佐藤究『Ank: a mirroring ape』(講談社)

装丁:川名潤

 8月に出た本。遺伝子をキーワードに、2016年の江戸川乱歩賞を受賞した佐藤究による受賞後第1作である。著者は1977年生まれ、2004年に群像文学新人賞を受賞し2冊の単行本を出版していた。昨年からペンネームを改め、ジャンルをエンタメに変えた上で再デビューしている。受賞作は『虐殺器官』を思わせる遺伝子テーマだったが、本書はさらに構想を膨らませている。

 2026年10月、京都で大規模な暴動が発生する。言葉から連想する限定的な騒乱とは違う、異常な事態だった。現場からは一切の薬物、ウィルス、病原菌は発見されずテロの兆候もない。しかし、大量の市民が死亡し、SNSでの動画配信まで停止されている。いったいそこでは何が起こっているのか。

 ゾンビによるパニック小説を思わせるにも関わらず、冒頭でゾンビ(生きている死者)ではないと示唆されている。では、人々を暴動に駆り立てる真因は何か。物語は、人類学SF風に展開していくのだ。

 主人公は、京都に設けられたシンガポール資本による民間霊長類研究所KMWP(この略称には、ある特別な意味がある)の所長だ。大学時代に書いた論文が、著名なAI研究者に認められ、抜擢されたのだ。そして、暴動の2か月余り前、主人公はウガンダから密輸されようとしていた一匹のチンパンジー「アンク」を保護する。

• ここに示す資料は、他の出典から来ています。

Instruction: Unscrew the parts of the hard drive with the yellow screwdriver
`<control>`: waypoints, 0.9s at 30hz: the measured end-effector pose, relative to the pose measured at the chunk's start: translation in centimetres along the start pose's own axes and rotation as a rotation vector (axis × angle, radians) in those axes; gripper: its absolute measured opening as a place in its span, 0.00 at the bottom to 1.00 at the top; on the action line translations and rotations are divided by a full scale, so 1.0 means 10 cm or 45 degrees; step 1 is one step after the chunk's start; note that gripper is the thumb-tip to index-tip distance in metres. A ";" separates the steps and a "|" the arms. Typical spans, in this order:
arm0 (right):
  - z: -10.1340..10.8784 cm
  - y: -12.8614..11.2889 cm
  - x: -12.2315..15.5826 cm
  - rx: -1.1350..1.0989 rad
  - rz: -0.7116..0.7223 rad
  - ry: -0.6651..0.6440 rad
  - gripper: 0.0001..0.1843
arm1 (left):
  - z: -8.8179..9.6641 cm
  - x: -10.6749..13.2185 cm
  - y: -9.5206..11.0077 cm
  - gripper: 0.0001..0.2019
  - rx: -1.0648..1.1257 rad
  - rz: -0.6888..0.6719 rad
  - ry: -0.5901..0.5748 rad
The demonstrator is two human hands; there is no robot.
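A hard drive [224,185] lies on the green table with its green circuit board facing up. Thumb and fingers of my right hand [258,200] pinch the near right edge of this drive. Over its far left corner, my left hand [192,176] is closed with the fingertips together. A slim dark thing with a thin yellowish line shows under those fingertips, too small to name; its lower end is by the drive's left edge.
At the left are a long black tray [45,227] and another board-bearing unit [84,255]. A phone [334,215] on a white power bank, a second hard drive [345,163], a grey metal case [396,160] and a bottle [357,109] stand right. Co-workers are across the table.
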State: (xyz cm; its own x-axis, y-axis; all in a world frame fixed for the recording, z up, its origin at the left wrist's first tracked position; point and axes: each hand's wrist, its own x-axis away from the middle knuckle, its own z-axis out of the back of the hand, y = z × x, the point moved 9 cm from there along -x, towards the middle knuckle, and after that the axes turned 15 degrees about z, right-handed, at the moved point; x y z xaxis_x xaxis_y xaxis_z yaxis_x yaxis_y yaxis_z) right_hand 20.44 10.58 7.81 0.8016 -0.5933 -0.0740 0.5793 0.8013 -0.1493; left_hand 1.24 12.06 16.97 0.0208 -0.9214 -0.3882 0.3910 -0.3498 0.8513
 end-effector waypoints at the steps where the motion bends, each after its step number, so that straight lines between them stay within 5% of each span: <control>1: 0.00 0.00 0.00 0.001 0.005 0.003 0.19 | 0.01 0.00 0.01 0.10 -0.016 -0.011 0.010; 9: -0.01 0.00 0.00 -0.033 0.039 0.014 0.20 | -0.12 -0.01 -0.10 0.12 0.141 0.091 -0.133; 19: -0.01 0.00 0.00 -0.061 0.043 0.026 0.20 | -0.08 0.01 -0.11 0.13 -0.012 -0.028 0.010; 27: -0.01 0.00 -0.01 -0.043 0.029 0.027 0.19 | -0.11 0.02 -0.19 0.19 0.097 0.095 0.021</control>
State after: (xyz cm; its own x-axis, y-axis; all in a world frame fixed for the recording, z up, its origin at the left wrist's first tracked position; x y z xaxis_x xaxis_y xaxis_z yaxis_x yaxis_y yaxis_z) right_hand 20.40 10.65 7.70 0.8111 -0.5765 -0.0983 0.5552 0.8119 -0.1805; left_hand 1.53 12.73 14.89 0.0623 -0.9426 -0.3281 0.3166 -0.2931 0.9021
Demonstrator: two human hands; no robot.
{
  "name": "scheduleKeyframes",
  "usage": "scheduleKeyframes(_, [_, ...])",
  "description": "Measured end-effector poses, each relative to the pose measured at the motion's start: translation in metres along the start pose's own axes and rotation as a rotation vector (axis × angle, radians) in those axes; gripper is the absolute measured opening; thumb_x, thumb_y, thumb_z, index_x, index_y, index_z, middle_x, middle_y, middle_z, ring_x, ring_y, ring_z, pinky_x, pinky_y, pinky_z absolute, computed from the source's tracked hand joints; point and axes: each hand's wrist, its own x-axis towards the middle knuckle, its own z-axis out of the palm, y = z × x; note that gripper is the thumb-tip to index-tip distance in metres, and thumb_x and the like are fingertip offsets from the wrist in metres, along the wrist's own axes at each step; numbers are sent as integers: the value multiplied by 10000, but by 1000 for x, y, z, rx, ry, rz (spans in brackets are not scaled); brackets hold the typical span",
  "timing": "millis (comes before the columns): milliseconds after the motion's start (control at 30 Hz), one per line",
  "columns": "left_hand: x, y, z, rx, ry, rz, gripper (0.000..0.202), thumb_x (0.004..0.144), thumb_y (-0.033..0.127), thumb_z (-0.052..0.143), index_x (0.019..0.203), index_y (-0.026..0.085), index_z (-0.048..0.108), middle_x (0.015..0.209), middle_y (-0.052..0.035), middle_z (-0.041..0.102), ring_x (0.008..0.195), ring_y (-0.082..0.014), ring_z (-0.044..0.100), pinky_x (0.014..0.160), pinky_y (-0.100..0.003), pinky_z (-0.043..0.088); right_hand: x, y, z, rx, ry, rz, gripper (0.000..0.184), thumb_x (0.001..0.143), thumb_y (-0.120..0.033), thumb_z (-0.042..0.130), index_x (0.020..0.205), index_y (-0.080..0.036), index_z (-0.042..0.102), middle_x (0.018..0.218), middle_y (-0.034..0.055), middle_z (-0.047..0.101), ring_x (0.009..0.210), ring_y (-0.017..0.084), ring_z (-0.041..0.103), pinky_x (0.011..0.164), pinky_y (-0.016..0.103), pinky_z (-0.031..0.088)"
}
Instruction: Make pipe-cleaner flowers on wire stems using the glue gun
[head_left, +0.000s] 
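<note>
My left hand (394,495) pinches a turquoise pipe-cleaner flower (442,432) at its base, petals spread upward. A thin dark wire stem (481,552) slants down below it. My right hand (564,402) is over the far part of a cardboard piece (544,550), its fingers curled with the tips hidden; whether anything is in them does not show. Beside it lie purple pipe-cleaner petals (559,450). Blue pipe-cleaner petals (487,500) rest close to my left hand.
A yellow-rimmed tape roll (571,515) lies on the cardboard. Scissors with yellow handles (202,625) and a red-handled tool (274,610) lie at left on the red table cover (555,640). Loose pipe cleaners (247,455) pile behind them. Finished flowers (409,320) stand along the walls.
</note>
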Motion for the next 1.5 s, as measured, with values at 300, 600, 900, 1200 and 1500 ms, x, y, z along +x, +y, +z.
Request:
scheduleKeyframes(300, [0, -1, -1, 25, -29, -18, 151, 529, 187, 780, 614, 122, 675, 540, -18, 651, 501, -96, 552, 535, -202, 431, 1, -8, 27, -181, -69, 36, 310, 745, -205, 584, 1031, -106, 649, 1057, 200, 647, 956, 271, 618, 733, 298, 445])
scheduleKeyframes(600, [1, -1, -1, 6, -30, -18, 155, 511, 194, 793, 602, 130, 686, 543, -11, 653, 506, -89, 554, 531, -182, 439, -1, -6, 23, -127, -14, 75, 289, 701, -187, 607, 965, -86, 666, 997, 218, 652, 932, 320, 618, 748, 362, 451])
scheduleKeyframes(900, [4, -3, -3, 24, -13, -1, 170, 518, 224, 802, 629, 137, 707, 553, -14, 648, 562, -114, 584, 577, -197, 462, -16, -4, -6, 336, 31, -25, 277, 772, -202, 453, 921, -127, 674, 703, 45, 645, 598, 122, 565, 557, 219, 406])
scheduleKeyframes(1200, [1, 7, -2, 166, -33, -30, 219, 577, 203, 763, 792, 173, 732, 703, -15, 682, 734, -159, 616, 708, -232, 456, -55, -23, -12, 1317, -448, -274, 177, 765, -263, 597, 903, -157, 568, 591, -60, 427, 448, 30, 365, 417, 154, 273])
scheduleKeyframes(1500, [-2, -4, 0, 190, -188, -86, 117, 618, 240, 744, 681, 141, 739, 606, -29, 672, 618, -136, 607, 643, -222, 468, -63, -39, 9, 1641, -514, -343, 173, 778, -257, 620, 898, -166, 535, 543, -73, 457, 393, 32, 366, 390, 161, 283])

 世界的な研究者が集まる先端研究所、その隠された設立目的、特定の霊長類だけが持つ遺伝子上の共通点、その秘密を現出させたことで巻き起こる凄まじいパニックと、きわめてハイテンションに物語は進む。容赦のない残虐描写もあるので、半分はスプラッター、半分は人類学SF(人間は生物的に何から生まれて、今後どう進化するのかを追求するSF)という印象だ。参考文献の中には、クラーク『2001年宇宙の旅』の他、ボルヘス『幻獣辞典』『砂の本』などが挙げられている。同じ京都封鎖が描かれ、小松左京『継ぐのは誰か?』風なのは、7年前に出た『密閉都市のトリニティ』を思わせる。